Troubleshoot Anypoint VPN
These are some of the possible errors you may encounter when attempting to connect Anypoint VPN.
Unable to Connect to the Anypoint VPN
If you are unable to connect to the Anypoint VPN, ensure any firewalls that are configured are allowing traffic through the IP addresses in the localExternalIpAddress
field in the VPN tunnels.
NO_PROPOSAL_CHOSEN
Error or Cannot Establish Phase 1 Connection
This is likely due to a problem with your Phase 1 configuration. Anypoint VPN connections support only IKEv1, meaning IKEv2 doesn’t work.
Phase 1 Diffie-Hellman (DH) groups that are supported include 2, 14-18, 22, 23, and 24.
Cannot Establish a Phase 2 Connection
It is possible that your Phase 2 DH group is not supported. Phase 2 DH groups that are supported include 2, 5, 14-18, 22, 23, and 24.
Routes are Not Present in the VPC Route Table
The VPC route table is not updated until the tunnels are active. When using static routing, the remote networks are added to the route table when the tunnel is active, and removed when the tunnel is inactive. This is the expected behavior. When using BGP routing, the routes are propagated from your VPN endpoint when the tunnel is active. If the route table does not show the required entries, ensure that the BGP session is active and validate the BGP configuration on your device.
Anypoint VPN Tunnel Connection Works, but Routes are not Propagated
Ensure that the neighbor IP address for the tunnel is taken from the Local point-to-point IP address in the tunnel’s details.
Phase 2 SA Established, but Traffic not Passing Through Tunnel
The VPN connection supports only one security association (SA) pair per tunnel, so any more than one traffic selector per connection will cause unexpected results.
To solve this, ensure that only one unique SA is used per VPN tunnel connection. If more than one policy is needed, you must consolidate and filter traffic in your network.
Anypoint VPN Tunnel Disconnects After Period of Inactivity
IPsec is established by sending "interesting traffic" (traffic that should be encrypted over the Anypoint VPN connection).

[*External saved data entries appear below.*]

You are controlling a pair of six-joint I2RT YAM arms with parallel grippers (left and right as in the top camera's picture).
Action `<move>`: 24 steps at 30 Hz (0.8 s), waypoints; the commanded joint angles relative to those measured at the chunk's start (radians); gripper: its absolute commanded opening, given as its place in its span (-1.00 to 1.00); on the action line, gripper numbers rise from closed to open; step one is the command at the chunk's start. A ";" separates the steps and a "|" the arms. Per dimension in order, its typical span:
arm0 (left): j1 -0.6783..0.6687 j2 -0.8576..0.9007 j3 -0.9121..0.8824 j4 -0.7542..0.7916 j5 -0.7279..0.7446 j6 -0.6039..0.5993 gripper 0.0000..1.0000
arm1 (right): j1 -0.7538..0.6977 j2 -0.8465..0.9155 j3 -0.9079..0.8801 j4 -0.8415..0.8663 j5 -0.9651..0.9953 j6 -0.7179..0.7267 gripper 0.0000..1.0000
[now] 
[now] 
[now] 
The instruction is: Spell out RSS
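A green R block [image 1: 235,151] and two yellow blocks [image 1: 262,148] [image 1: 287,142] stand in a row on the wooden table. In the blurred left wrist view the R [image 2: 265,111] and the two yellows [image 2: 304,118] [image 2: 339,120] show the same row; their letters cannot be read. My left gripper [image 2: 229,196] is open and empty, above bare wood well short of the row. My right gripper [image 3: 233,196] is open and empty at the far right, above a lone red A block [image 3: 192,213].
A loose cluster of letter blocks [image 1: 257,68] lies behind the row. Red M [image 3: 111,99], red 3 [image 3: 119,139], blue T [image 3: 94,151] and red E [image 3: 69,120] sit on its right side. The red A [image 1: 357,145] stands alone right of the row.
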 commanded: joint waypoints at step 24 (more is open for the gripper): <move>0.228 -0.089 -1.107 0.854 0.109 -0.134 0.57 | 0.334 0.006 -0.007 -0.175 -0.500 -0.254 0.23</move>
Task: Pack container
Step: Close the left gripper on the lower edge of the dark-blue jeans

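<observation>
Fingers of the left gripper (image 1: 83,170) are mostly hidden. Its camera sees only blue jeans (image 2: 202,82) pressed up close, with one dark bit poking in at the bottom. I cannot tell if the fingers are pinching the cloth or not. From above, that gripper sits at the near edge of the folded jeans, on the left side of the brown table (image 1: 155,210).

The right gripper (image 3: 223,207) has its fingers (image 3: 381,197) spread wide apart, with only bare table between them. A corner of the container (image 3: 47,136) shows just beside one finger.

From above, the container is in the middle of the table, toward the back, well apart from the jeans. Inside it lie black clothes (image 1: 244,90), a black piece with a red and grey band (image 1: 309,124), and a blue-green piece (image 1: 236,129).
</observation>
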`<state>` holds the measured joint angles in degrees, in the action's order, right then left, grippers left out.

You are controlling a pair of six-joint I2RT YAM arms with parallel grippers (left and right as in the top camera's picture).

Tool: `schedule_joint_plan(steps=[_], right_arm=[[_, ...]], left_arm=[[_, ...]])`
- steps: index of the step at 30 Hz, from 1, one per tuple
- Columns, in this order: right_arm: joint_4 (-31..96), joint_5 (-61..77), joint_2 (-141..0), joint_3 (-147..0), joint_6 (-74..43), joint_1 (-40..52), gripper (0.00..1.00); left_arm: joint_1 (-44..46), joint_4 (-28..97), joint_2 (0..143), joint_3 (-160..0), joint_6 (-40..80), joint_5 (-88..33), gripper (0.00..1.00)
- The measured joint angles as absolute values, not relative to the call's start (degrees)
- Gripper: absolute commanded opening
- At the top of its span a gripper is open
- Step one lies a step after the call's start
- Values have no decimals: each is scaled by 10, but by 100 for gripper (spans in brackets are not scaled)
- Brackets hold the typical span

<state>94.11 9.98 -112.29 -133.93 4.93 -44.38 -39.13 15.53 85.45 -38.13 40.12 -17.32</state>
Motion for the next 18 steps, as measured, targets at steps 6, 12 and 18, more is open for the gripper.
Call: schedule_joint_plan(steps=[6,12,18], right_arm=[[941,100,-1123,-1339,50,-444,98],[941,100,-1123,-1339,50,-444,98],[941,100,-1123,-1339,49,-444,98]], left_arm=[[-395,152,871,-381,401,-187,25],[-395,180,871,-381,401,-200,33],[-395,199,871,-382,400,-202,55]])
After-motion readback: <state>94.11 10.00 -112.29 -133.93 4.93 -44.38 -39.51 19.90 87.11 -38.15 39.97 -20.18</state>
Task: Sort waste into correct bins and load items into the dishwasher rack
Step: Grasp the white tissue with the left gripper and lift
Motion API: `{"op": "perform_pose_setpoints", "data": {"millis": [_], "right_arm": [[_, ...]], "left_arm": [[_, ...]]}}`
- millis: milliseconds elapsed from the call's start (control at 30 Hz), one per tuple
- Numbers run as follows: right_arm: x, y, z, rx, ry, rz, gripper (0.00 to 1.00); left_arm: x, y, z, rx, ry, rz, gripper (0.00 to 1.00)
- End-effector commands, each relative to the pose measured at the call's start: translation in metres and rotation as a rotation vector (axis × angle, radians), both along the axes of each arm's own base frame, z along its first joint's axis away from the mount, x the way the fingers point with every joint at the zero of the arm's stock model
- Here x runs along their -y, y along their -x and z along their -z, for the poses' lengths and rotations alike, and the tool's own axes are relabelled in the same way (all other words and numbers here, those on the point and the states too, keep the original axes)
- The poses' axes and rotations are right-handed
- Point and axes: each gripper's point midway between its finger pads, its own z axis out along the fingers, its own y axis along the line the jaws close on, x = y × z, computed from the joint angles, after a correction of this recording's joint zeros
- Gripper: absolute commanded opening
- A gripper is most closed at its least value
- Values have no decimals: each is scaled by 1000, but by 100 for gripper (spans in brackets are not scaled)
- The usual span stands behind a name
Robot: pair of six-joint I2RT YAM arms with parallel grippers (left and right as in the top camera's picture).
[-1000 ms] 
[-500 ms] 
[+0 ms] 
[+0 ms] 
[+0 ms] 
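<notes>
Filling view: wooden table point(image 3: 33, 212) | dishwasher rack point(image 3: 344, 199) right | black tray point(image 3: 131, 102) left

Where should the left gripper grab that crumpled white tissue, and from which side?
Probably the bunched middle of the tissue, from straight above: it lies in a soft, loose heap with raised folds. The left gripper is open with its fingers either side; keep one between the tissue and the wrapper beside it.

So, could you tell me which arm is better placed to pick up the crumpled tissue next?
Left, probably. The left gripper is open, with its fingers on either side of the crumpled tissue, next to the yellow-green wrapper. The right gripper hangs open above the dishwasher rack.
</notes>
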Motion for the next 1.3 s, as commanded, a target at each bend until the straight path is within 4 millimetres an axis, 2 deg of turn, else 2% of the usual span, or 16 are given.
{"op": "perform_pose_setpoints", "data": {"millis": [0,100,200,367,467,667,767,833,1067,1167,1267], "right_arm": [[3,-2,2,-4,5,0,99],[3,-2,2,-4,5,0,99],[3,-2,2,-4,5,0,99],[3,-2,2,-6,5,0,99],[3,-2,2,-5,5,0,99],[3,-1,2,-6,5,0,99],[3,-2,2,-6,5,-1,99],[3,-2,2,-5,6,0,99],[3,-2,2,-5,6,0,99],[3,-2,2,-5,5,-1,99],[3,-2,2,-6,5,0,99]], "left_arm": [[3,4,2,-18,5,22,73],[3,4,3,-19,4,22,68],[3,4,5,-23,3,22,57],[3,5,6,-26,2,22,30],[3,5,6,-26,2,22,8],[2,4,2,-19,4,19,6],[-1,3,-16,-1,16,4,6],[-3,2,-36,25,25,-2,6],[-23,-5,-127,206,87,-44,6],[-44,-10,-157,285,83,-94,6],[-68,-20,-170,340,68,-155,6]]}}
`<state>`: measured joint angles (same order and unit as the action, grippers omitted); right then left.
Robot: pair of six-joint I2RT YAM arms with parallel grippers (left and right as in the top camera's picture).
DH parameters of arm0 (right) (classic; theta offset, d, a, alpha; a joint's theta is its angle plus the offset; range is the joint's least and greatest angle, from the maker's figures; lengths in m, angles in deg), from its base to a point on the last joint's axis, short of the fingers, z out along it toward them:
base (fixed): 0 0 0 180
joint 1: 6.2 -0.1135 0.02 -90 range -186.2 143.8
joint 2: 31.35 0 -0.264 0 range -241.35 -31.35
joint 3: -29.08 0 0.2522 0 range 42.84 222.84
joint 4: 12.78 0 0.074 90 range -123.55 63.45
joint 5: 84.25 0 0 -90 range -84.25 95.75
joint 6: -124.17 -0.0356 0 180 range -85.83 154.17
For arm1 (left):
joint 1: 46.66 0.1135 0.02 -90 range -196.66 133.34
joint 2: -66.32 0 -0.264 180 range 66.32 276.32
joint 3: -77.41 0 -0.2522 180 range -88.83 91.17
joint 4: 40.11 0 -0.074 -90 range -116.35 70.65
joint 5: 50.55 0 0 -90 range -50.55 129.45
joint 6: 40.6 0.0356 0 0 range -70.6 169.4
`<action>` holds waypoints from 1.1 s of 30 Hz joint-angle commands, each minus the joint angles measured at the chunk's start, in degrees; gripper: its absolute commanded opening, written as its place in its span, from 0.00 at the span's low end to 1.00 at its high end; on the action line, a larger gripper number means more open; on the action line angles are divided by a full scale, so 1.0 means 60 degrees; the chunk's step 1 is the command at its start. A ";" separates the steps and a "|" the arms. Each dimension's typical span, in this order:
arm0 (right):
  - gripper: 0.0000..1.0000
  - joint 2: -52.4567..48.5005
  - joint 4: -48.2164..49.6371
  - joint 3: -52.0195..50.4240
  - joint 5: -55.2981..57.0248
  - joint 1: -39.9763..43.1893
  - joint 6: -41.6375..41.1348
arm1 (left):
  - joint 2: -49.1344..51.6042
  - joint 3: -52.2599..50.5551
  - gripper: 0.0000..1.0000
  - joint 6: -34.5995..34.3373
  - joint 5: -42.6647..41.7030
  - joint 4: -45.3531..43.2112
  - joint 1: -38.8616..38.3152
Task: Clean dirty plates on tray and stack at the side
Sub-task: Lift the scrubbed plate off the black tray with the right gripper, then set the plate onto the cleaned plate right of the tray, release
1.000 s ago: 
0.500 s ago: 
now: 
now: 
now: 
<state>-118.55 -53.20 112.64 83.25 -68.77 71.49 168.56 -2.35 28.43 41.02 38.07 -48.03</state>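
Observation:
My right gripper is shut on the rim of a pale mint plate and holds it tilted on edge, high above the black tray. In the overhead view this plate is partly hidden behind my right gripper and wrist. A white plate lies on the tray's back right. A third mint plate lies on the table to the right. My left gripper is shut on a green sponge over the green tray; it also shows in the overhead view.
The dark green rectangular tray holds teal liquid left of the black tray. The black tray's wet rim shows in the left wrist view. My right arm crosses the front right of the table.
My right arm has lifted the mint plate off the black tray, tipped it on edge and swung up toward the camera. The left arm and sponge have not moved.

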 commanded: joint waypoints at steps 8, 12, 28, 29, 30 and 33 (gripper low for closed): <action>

If there is no interesting traffic, the tunnel disconnects. This is the expected behavior, and the timeout value might vary.
Some VPN configurations require additional steps to keep the tunnel active, which means you need to ensure you periodically send interesting traffic. For example, sending ICMP requests every 5 seconds to a CloudHub worker’s internal IP address or FQDN will keep the tunnel active.
Tunnel Status in the Runtime Manager UI Shows the Wrong Value
Because the time to retrieve the tunnel status includes the inherent delay in the infrastructure-provider API, you can expect delays of up to five minutes when reporting the correct status. Do not use this information to trigger a failover between the tunnels. Instead, monitor tunnels at the customer-side VPN gateway.